> _EXERCISE OBJECTIVE_:
Once you have read the entries, please say how many lines hold the string "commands", giving the number only.
INPUT FOR THIS TASK Block Start
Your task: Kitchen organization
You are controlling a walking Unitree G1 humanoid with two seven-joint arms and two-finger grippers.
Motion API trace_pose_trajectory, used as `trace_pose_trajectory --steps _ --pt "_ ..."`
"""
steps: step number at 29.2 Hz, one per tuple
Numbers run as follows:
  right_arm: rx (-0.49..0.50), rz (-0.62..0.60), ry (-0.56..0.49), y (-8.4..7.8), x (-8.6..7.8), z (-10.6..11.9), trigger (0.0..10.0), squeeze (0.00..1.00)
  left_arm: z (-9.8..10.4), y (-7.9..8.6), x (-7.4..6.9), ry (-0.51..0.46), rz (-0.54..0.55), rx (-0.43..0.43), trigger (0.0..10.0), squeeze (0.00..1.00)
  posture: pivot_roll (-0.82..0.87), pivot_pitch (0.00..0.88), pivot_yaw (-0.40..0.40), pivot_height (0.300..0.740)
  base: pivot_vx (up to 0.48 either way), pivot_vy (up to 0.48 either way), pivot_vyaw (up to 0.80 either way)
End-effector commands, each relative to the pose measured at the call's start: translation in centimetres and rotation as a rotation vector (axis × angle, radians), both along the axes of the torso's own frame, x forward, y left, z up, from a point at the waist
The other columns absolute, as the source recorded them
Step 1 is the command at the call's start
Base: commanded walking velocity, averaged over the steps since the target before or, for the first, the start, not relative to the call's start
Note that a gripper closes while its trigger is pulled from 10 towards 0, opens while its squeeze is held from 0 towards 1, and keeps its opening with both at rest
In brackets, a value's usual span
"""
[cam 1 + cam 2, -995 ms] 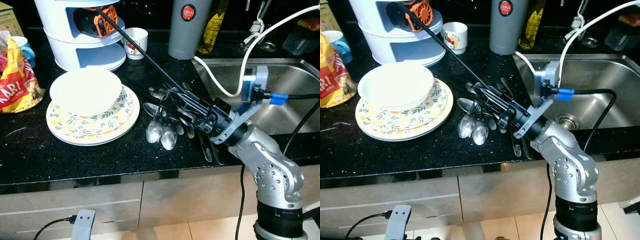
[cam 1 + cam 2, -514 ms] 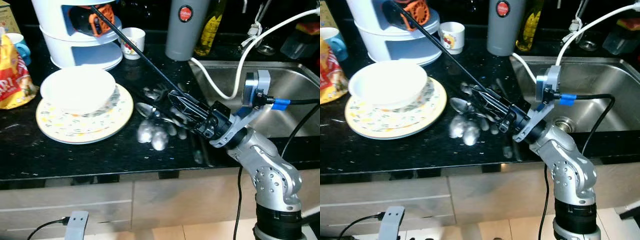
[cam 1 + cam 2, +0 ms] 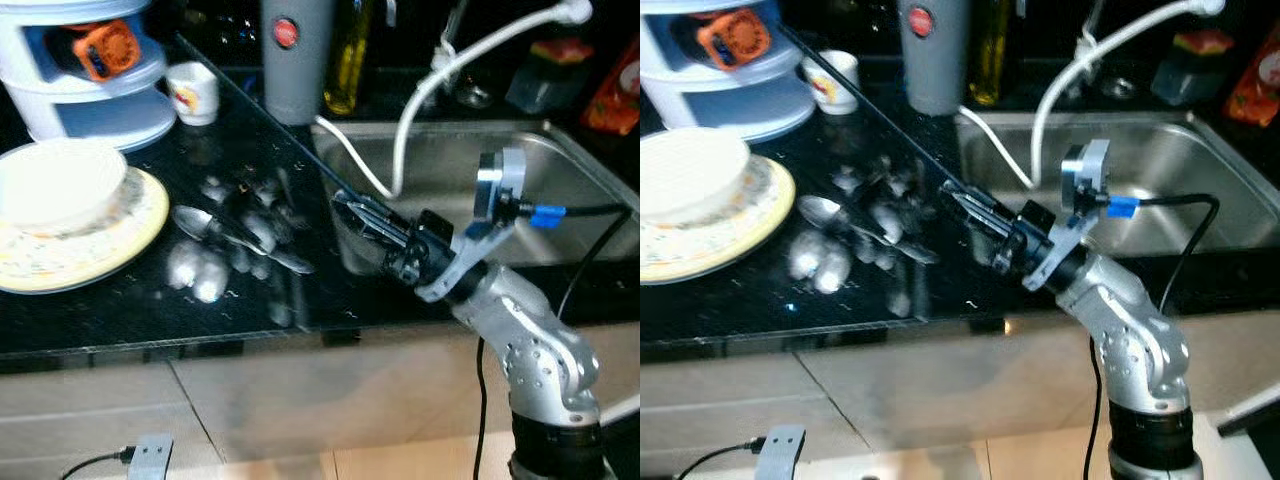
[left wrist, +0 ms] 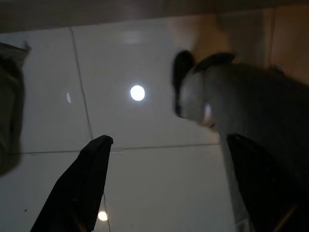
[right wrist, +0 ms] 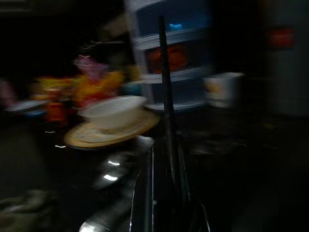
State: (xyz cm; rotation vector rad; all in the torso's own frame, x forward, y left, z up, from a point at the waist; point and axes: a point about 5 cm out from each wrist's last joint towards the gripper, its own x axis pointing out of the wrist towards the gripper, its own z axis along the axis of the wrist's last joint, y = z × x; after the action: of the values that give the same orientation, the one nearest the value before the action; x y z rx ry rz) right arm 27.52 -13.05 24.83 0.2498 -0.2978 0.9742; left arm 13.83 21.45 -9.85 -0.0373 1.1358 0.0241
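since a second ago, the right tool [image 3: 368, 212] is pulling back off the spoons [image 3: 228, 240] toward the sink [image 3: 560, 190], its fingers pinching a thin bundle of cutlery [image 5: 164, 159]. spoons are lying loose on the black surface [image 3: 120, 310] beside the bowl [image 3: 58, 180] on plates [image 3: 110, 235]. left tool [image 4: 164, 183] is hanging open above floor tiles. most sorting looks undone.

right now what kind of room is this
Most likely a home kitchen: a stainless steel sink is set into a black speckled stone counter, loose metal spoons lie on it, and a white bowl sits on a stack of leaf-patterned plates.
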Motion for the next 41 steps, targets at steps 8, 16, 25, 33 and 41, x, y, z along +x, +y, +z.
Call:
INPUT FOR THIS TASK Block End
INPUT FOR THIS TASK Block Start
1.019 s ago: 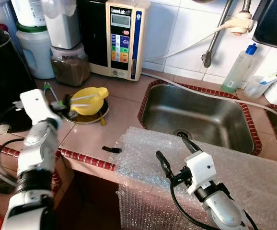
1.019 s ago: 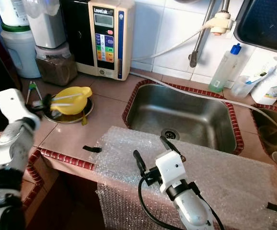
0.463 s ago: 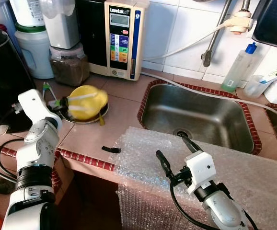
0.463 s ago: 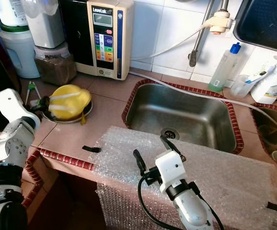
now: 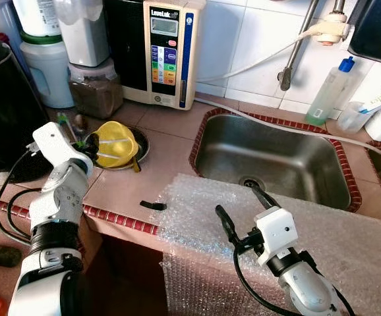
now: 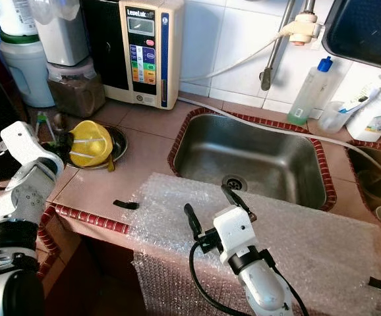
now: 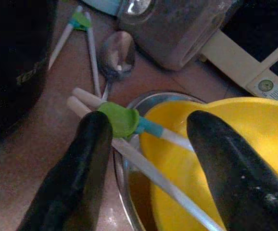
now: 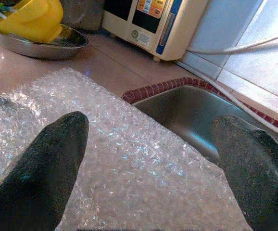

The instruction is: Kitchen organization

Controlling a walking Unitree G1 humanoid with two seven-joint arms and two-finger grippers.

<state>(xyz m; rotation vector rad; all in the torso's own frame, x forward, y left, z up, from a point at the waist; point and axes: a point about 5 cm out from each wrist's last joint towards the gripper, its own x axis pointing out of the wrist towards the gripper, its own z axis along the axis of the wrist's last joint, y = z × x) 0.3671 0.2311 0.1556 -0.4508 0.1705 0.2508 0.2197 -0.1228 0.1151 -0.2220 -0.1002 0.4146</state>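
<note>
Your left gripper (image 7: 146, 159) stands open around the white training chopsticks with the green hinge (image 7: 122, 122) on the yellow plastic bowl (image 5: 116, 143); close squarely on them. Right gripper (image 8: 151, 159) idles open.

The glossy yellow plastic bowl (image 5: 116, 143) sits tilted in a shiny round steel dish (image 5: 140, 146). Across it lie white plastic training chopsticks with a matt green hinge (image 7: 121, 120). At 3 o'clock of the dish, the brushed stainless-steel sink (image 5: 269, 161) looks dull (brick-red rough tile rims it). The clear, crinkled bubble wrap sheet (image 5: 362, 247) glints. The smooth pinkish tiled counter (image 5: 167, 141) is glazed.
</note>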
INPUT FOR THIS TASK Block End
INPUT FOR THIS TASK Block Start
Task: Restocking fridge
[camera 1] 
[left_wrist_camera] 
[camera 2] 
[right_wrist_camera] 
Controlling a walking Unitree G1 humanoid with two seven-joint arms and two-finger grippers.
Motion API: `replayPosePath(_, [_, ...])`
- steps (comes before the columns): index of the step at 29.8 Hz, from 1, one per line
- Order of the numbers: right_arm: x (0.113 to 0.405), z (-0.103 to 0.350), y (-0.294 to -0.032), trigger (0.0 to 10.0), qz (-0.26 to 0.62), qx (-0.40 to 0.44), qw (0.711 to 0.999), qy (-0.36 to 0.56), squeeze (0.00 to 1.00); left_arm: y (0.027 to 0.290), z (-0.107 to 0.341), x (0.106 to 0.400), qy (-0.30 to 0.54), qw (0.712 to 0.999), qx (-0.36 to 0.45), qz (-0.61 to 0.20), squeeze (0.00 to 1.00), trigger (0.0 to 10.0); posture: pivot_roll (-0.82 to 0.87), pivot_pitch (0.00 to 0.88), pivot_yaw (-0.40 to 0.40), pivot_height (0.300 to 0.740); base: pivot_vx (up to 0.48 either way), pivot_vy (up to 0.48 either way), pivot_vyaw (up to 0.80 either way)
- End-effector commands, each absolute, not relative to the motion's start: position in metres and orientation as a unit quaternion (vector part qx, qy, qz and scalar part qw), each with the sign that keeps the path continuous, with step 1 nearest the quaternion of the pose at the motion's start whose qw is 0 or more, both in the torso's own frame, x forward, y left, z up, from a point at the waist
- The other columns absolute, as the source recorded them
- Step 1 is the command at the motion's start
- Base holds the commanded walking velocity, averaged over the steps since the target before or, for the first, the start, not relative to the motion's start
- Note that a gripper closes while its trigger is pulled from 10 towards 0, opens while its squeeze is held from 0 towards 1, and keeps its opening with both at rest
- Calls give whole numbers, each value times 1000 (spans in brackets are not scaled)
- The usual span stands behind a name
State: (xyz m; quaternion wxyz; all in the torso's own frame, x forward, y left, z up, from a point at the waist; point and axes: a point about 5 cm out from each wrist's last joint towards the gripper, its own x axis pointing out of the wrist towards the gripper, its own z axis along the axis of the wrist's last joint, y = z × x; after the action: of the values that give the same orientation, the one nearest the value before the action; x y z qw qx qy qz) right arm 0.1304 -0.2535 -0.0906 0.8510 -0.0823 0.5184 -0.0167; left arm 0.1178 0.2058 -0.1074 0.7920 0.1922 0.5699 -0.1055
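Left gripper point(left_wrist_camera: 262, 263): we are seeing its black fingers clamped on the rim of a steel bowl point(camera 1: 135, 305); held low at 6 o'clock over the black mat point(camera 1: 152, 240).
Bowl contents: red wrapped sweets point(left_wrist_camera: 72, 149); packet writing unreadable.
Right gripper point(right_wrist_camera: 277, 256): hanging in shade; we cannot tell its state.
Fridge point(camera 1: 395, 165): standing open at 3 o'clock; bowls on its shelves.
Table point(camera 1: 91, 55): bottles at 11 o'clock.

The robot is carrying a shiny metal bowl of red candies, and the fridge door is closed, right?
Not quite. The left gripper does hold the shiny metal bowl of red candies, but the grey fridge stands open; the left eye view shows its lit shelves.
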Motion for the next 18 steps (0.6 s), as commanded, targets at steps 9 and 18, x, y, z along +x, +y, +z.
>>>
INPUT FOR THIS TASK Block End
> _EXPECTED OUTPUT_:
2